Riaga Samuel Cornelius Omolo, Emmanuel Okello O'Kubasu, Erastus Mwaniki Githinji



The two appellants Ndirangu Nderitu Mureithi, the first appellant, and Joseph Maina Mwangi, the second appellant, were tried and convicted on one joint charge of attempted robbery with violence contrary to section 297(2) of the Penal Code. The particulars contained in that charge were that on 20th August, 1999 at about 10 am at Kuweka Trading Limited in Nakuru District, Rift Valley Province, the two of them, while armed with a dangerous weapon, namely, a pistol, attempted to rob John Kiprono Birir of cash and at or immediately before or immediately after the time of the robbery, they threatened to use actual violence on the said John Kiprono Birir. Apart from the charge of attempted robbery, the second appellant was separately charged on two other counts of being in possession of a fire-arm (count 2) and ammunition (count 3) without the relevant certificate contrary to section 4(1) of the Firearms Act, Chapter 114 of the Laws of Kenya. The particulars of those charges were that on 20th August, 1999 in Nakuru Town, the second appellant was, without reasonable excuse, found in possession of a revolver S/No 295816 and three rounds of ammunition without a firearm certificates. The two appellants were tried by a Senior Resident Magistrate (Mrs Muketi) who in the end found them guilty on the respective charges brought against them. On the charge of attempted robbery the two appellants were sentenced to suffer the ultimate penalty, namely, death that being the only sentence provided for that offence. In respect of the charges relating to the firearm and ammunition, the Magistrate discharged the second appellant under section 35(1) of the Penal Code. The two appellants then appealed to the High Court against their conviction and sentence. The High Court by its judgment dated and delivered on 13th July, 2004, dismissed their appeals. They now come to this Court on a second appeal and that being so, the Court can only deal with matters of law – see section 361(1) of the Criminal Procedure Code.

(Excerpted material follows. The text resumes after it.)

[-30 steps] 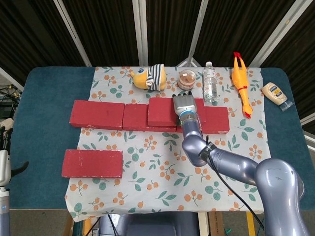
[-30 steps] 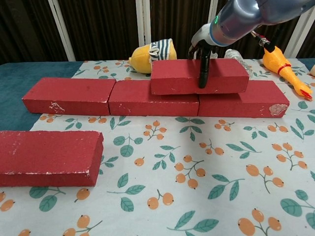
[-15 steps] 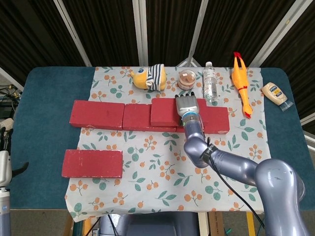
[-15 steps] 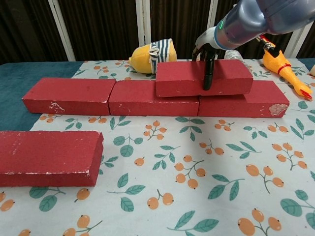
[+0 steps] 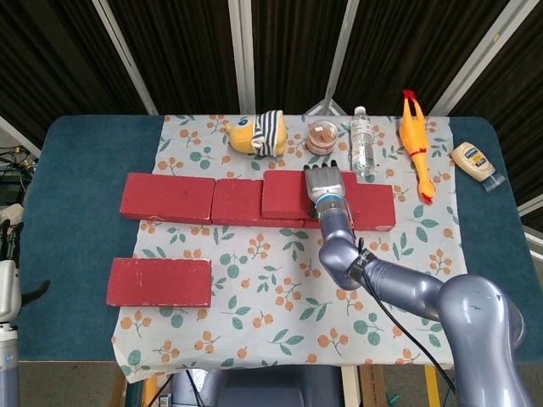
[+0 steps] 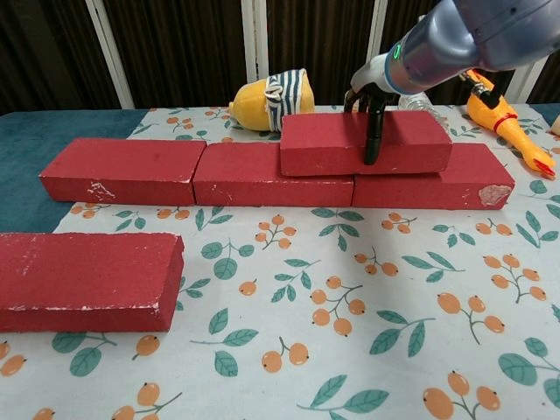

Mr J. Githui, learned counsel for the first appellant, raised two points of law on behalf of the first appellant. The first point of law raised by Mr Githui was that there was no proper charge before the trial magistrate and upon which evidence could be received and upon which the appellants could be convicted. If this point were to succeed on behalf of the 1st appellant, the success would undoubtedly benefit the second appellant as well, for the charge against the two appellants was a joint one and if it is incurably bad for the 1st appellant, it must also be incurably bad in respect of the second appellant.

Expounding on this point, Mr Githui told the Court that Section 297(2) of the Penal Code merely prescribes the penalty and does not define the offence of attempted robbery with violence. If we understood Mr Githui correctly, and we hope we did, he was contending that the appellants were charged with a non existent offence, and that being so, in Mr Githui’s view, even the curative provisions of section 382 of the Criminal Procedure Code are irrelevant for those provisions can only apply where there is a valid charge in the first place. We respectfully agree with Mr Githui that where a charge is incurably defective, the cure-all provisions of section 382 of the Criminal Procedure Code cannot apply. Section 77 (8) of the Constitution of Kenya provides that:

“No person shall be convicted of a criminal offence unless that offence is defined, and the penalty therefore is prescribed, in a written law....................”.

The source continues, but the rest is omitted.